Opening a bank account
To open a bank account, you need to show your national identification document and usually a proof of your German address (copy of registration). The most widespread banks are Sparkasse, Postbank, Deutsche Bank and Commerzbank.
Certain banks do have a close co-operation with the International office of the CBG and offer special rates and good conditions (e.g. exemption from the usual account charges - Kontoführungsgebühren).
The most common form of account in Germany is a Girokonto (checking or current account). Most financial transactions are completed using this type of account, such as receiving your payment, paying bills, etc.
This card allows you to withdraw cash from the majority of cash machines in Germany and Europe. This is normally free of charge at your own bank's ATMs or at the ATMs of the associated cash group, while cash machines from other institutions will charge you a fee. Many shops, grocery stores and petrol stations also allow you to pay for goods and services using the EC card in conjunction with your PIN or signature. Just look for the EC/Maestro sign on the cash register. Since credit cards are not accepted in certain stores (like Media Markt) and small restaurants in Dresden, you may end up using your EC Card quite often.
Almost every bank in Germany offers their customers the possibility of conducting financial transactions from the comfort of their own home over the Internet. You can pay your invoices (Rechnungen) and transfer money within all EU countries without paying a cent extra. For every transaction, you will need to use a TAN number. You will get the TAN numbers either as a printed list of TANs or as little machine that generates new TANs. Some banks like Postbank also offer mobile TAN: you get this special number on your mobile phone.
Ways to Transfer Money
Credit transfer (Überweisung)
Mostly you pay bills by transferring funds online from your bank account to the vendors' bank account (a transfer is called an Überweisung). Often there is a transfer form included with your bill. If there is no form with your bill, the bank provides them or you will find them on the Internet. You send the form to your bank rather than sending a check to the company/person to whom you owe money.

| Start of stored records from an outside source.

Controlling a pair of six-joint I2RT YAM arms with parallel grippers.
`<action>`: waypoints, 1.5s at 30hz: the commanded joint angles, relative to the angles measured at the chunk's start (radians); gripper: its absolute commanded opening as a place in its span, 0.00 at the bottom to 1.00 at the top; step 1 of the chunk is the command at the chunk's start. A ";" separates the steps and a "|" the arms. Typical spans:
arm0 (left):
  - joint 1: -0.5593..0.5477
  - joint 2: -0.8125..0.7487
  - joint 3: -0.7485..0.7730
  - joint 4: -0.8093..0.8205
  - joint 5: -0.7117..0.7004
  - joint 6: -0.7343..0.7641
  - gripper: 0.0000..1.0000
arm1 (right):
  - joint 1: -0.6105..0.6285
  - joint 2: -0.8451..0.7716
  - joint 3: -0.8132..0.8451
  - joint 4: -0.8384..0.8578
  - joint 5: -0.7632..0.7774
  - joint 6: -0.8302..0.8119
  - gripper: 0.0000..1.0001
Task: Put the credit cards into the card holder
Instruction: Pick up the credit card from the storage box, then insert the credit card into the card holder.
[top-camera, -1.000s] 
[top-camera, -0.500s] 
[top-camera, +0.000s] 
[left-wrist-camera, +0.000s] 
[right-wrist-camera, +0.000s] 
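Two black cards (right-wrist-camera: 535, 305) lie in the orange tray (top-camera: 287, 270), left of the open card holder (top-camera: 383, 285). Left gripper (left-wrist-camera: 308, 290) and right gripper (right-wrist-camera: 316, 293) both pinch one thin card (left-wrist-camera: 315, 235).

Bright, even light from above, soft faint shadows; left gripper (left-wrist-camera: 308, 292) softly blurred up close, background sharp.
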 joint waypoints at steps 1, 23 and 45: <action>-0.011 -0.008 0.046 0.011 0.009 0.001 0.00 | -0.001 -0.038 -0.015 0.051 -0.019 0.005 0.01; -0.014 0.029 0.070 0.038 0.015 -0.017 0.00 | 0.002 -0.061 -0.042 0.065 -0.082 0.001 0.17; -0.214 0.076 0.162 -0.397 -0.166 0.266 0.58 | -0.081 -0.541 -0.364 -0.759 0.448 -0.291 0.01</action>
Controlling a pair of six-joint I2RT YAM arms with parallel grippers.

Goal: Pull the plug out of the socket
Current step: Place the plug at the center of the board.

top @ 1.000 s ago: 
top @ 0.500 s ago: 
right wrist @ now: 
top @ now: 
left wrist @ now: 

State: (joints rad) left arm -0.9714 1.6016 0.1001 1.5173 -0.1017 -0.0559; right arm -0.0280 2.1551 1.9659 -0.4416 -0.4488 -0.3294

Standing Order (Dauerauftrag)
A standing order is used for regular payments of the same amount. It allows a fixed amount of money to be drawn out of your account at regular intervals to pay non-varying bills, such as the monthly rent.
Direct Debit (Einzugsermächtigung/Abbuchung)
This is a practical method of payment if you have recurring payments, which vary in size, such as the telephone bill. You give the recipient a direct debit authorization (Einzugsermächtigung), which allows them to deduct varying sums of money directly from your account.
Private Health Insurance, telephone bills or electricity bills are often paid by this method.
Overdraft facility (Dispositionskredit)
An overdraft facility allows you to overdraw your account up to a certain limit set by the bank. The amount of this credit is normally related to your monthly income. Overdraft interest rates are high, so you are recommended to only use them for emergencies.
International money transfer
SWIFT transfers: A common and safe way to transfer money from Germany to another country is via the system of the Society of Worldwide Interbank Financial Telecommunication (SWIFT). The transfer should normally be completed in a few hours and the funds should be available within 24 hours, although in practice, this might take longer. Transfer costs vary in terms of commission, exchange rates, and transfer charges.
Paypal system: Although originally designed for international internet transactions, this system also provides a convenient way to make US Dollar/Euro or Sterling/Euro transfers. Have a look at the Paypal system - www.paypal.com (especially if you're American or British).